■ **What is expected**
Pull out every line below that contains the word "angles".
══ Data below ══
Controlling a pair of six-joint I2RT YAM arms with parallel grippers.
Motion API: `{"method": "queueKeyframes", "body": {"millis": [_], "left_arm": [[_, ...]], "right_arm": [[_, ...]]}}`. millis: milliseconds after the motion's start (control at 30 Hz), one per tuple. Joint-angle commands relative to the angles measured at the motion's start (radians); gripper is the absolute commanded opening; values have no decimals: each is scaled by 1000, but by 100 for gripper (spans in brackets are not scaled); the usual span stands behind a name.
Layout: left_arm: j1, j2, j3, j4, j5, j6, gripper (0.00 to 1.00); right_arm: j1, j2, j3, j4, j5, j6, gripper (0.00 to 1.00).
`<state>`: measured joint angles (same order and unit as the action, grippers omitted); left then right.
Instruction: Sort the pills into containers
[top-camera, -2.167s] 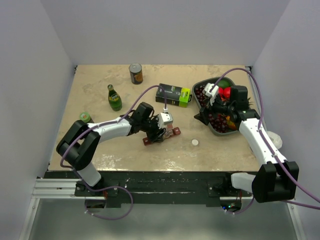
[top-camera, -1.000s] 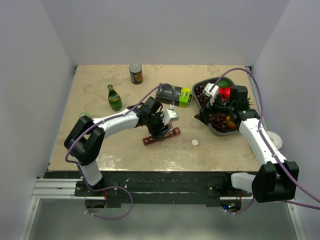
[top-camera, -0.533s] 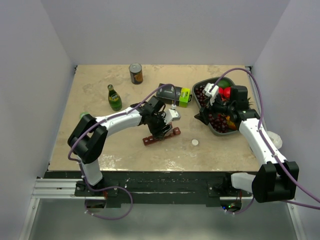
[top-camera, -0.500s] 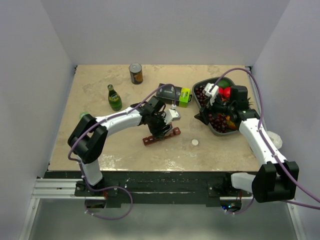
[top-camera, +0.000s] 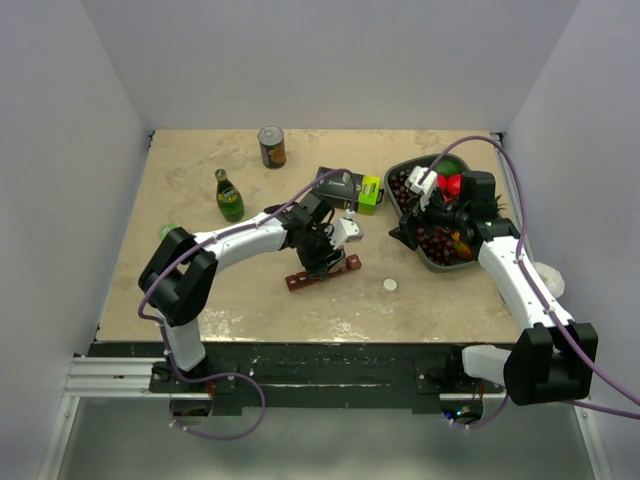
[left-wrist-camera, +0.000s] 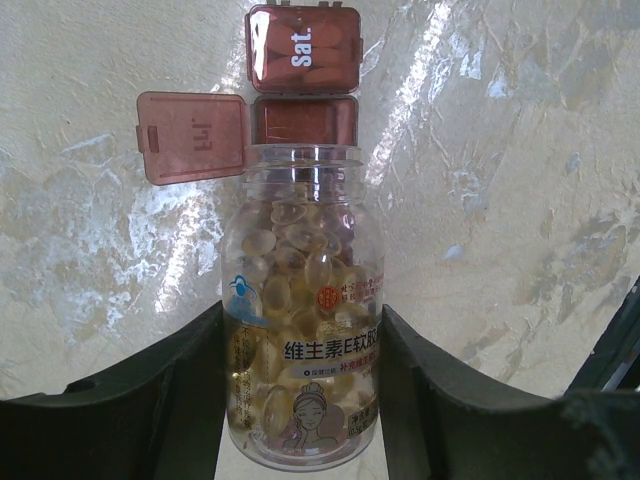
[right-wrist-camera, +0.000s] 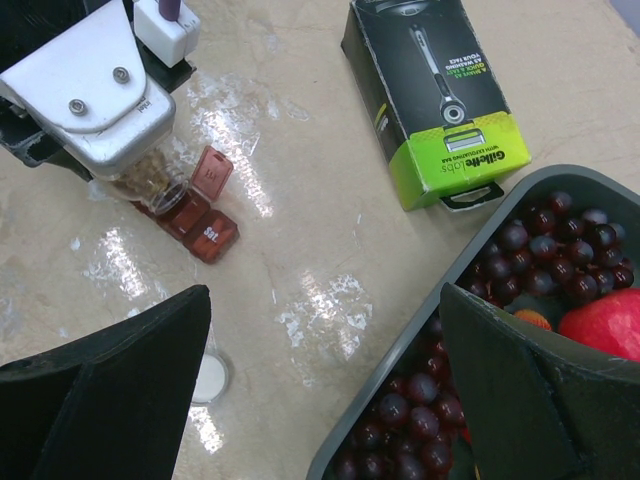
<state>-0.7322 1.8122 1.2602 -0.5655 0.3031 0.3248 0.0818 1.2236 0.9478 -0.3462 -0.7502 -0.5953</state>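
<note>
My left gripper (left-wrist-camera: 303, 340) is shut on a clear bottle (left-wrist-camera: 303, 300) full of pale yellow pills (left-wrist-camera: 300, 240). The bottle's open mouth lies right over the containers (left-wrist-camera: 305, 120), a dark red strip. One lid (left-wrist-camera: 190, 135) is flipped open to the left. The end lid marked "Sat." (left-wrist-camera: 303, 50) is closed. From above, the left gripper (top-camera: 325, 250) hangs over the containers (top-camera: 322, 273) at mid-table. My right gripper (right-wrist-camera: 325, 380) stands open with nothing between its fingers, over the edge of the tray (right-wrist-camera: 480, 270). It also sees the bottle (right-wrist-camera: 160, 185) and the containers (right-wrist-camera: 205, 225).
A small white cap (top-camera: 389, 285) lies right of the strip. A black-and-green box (top-camera: 350, 188) sits behind it. The grey tray (top-camera: 400, 170) of fruit stands at the right. A green bottle (top-camera: 229, 196) and a can (top-camera: 271, 146) stand at the back left.
The left arm has edged slightly right with the bottle, staying over the strip. The right arm has not moved.
</note>
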Motion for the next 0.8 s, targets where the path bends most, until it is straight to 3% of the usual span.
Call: {"method": "queueKeyframes", "body": {"millis": [0, 767], "left_arm": [[-10, 12, 53, -22, -19, -7, 0], [-32, 35, 103, -83, -81, 3, 0]], "right_arm": [[-7, -3, 34, 3, 3, -14, 99], [-7, -4, 32, 3, 8, -15, 99]]}}
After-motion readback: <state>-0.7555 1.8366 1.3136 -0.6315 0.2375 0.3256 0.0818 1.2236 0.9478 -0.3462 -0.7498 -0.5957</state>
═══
■ **Reply to the task**
Motion API: `{"method": "queueKeyframes", "body": {"millis": [_], "left_arm": [[_, ...]], "right_arm": [[_, ...]]}}`. millis: milliseconds after the motion's start (control at 30 Hz), one per tuple. Joint-angle commands relative to the angles measured at the motion's start (radians); gripper is the absolute commanded opening; values have no decimals: each is scaled by 1000, but by 100 for gripper (spans in brackets are not scaled); the usual span stands behind a name.
`<state>`: measured joint angles (same order and unit as the action, grippers omitted); left then right.

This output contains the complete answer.